Belakangan ini riset sejenis mulai mendapat perhatian di kalangan peneliti kelautan Indonesia, khususnya menjelang berakhirnya periode Protokol Kyoto pada 2012. Kesimpulan awal seolah-olah memberikan harapan bahwa laut kita berpotensi menyerap karbon di atmosfer sekitar 250 juta ton per tahun. Ide ini semakin bergulir maju menjelang pertemuan Kopenhagen, Desember 2009, yang intinya ingin mengusulkan perdagangan karbon laut. Benarkah laut mampu menyerap CO di atmosfer?
Pelepas karbon
Hasil studi setelah JGOFS, lautan global secara alami adalah pelepas karbon ke atmosfer. Ini terjadi sebelum era industri. Perkembangan industri menghasilkan emisi CO ke atmosfer (karbon antropogenik) akibat penggunaan minyak bumi diikuti perubahan lahan serta pembukaan hutan. Data Global Carbon Project (GCP) tahun 2007 menyebutkan, dari total emisi karbon global ke atmosfer sejumlah 9 Peta gram C per tahun (1 Pg > 10 pangkat 15 gram), 26 persen bagian diserap lautan global, 29 persen oleh daratan (hutan), sisanya (46 persen) terakumulasi di atmosfer.

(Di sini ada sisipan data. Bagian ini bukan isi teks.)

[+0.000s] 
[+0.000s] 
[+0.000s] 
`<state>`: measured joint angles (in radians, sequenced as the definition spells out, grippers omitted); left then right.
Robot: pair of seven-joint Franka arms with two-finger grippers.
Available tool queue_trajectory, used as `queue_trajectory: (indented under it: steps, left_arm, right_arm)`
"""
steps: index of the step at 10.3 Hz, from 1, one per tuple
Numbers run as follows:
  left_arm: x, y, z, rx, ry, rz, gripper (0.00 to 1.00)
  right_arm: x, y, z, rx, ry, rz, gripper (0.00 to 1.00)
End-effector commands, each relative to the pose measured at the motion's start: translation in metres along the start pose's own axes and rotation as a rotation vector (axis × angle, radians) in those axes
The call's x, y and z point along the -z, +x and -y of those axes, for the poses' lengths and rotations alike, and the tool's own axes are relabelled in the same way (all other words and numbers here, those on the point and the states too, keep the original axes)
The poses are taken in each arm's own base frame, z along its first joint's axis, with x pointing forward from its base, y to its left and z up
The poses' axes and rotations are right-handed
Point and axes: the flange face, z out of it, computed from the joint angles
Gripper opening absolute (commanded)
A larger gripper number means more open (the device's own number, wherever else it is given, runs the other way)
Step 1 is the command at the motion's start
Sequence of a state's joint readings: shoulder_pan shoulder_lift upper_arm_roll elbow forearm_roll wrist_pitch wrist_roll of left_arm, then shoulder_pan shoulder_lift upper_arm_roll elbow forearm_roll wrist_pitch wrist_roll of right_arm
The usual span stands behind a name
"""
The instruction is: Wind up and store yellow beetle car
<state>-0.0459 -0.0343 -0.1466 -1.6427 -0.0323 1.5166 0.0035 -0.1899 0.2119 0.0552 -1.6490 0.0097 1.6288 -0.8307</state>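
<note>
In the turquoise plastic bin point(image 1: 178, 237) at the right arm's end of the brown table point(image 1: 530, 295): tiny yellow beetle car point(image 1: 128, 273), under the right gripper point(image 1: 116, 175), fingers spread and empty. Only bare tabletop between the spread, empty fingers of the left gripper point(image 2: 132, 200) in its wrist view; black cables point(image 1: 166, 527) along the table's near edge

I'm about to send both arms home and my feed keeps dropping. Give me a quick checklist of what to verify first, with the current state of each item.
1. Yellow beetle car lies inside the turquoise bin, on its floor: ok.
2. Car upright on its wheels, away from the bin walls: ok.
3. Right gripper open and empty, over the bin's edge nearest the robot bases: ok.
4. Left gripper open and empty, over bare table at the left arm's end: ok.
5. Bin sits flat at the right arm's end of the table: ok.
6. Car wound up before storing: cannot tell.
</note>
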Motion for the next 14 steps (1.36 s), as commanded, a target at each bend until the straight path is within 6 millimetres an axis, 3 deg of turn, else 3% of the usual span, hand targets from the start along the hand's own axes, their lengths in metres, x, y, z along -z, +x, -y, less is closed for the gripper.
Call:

Direktur GCP Canadel dan kawan-kawan (2007) menyebutkan, akumulasi CO di atmosfer tahun 1960 berkisar 40 persen dan pada 2007 menjadi 46 persen. Potensi penyerapan oleh hutan cenderung konstan, artinya telah terjadi penurunan tingkat efisiensi laut dalam menyerap karbon antropogenik di atmosfer.
Publikasi Le Quéré dan kawan-kawan (2007) di jurnal Science menyebutkan, penurunan tingkat efisiensi laut menyerap karbon berkaitan erat dengan menurunnya kemampuan lautan di lintang tinggi selatan (southern ocean) sebesar 30 persen dalam 20 tahun terakhir.
Sebetulnya, peta fluks CO global atmosfer-laut yang dihasilkan oleh Takahashi dan kawan-kawan (2002) menunjukkan, tidak semua lautan berfungsi sebagai penyerap karbon antropogenik. Lautan tropis pada umumnya berfungsi sebagai pelepas, sementara perairan subtropis dan lintang tinggi berfungsi sebagai penyerap. Karena itulah, Pertemuan Para Pihak (COP-15) di Kopenhagen, Denmark, sangat krusial dalam menentukan nasib umat manusia. Sekali lautan global berubah menjadi pelepas karbon ke atmosfer, efeknya mampu menaikkan temperatur Bumi dengan cepat sehingga bisa mengakibatkan perubahan iklim secara mendadak (abruptly climate change).
Potensi laut Indonesia
Posisi laut Indonesia yang berada di tropis memiliki indikasi kuat sebagai pelepas karbon. Tingginya temperatur permukaan laut dalam hal ini lebih dominan sehingga mengakibatkan tekanan parsial CO di permukaan laut lebih tinggi dari atmosfer. Hal ini mengakibatkan perairan tropis berfungsi sebagai pelepas karbon dibandingkan dengan laut di lintang menengah dan tinggi.
Tinjauan peranan lautan global, pada prinsipnya, memandang proses penyerapan karbon antropogenik secara keseluruhan dan bukan dalam tingkat regional. Inilah yang membedakan dengan kemampuan hutan sehingga laut tidak tepat untuk masuk dalam mekanisme perdagangan karbon.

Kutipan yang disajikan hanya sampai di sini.